Retype every line from the top of the entries down to the one with "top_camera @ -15", both included, and skip the pictures.

Extracted data entries
Start of Block

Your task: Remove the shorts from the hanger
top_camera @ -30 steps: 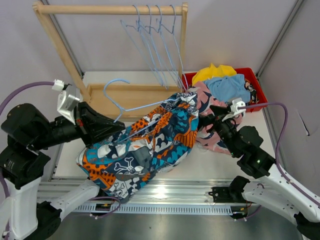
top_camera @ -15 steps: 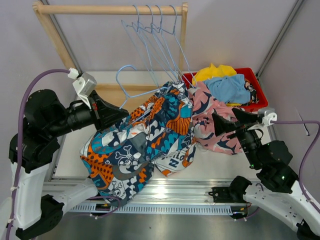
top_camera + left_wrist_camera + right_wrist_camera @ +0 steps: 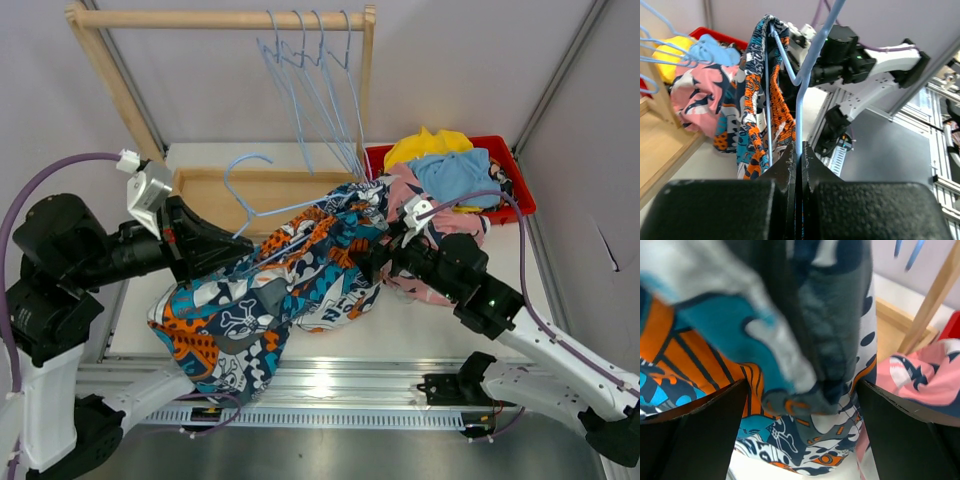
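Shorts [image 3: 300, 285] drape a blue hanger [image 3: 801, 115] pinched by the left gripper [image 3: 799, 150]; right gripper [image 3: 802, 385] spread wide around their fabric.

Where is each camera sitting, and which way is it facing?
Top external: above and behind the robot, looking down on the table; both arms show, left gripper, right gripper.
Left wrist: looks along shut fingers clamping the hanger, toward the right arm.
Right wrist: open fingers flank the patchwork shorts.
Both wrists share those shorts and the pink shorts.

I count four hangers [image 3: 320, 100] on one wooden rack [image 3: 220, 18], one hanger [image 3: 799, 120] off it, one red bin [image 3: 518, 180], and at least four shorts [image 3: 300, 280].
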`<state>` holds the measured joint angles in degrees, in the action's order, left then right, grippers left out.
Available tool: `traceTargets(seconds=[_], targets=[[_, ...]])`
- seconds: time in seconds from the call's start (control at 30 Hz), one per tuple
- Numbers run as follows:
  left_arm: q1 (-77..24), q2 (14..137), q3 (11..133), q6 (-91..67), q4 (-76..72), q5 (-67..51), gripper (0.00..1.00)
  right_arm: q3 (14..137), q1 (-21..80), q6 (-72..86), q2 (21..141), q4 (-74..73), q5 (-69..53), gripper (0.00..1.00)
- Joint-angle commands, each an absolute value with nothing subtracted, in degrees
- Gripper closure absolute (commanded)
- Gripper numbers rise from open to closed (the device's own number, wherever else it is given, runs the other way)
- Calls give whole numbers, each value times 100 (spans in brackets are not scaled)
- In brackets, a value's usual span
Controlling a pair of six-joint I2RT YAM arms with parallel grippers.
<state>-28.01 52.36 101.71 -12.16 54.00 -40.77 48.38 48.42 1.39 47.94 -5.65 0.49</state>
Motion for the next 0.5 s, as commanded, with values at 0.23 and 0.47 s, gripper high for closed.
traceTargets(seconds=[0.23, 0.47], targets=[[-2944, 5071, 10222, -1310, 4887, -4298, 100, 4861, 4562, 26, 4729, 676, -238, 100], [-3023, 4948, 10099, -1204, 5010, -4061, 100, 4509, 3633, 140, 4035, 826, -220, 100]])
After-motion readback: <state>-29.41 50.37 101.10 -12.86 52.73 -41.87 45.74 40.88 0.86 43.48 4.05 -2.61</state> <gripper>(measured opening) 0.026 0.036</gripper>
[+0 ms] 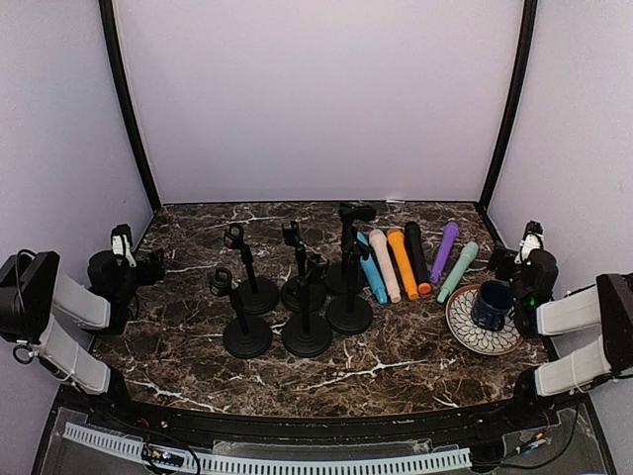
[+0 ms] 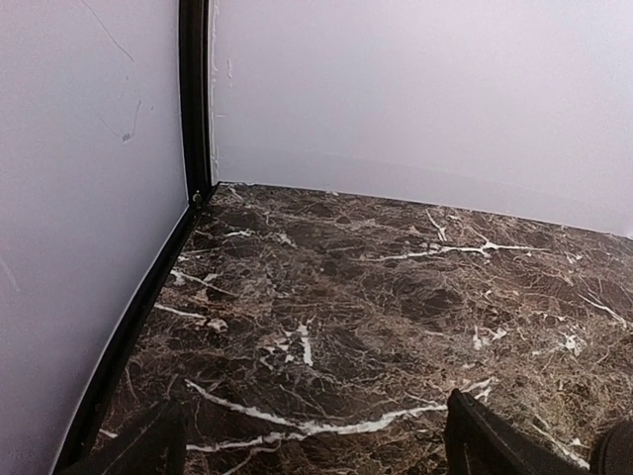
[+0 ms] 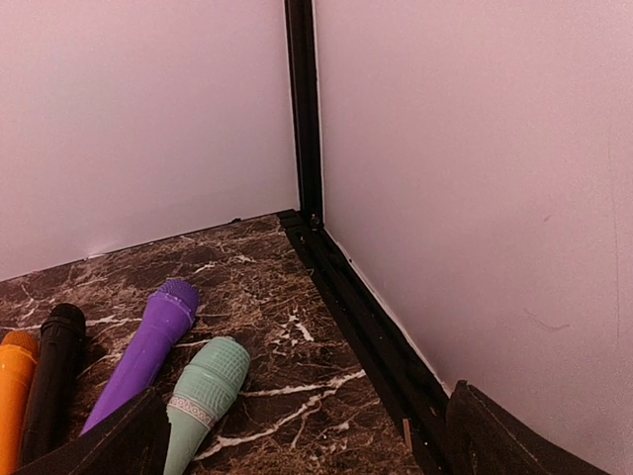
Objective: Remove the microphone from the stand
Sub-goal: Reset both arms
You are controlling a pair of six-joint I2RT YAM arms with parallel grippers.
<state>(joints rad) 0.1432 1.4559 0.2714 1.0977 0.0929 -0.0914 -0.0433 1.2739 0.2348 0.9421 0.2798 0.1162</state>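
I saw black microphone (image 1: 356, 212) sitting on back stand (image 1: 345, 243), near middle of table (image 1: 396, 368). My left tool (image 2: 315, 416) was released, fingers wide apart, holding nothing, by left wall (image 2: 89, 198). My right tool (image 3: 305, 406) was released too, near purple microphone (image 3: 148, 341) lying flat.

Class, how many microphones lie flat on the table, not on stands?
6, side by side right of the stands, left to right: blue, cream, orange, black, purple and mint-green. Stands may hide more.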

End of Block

- Written answer -
Your task: Remove the shorts from the hanger
top_camera @ -30 steps: 
top_camera @ -15 steps: 

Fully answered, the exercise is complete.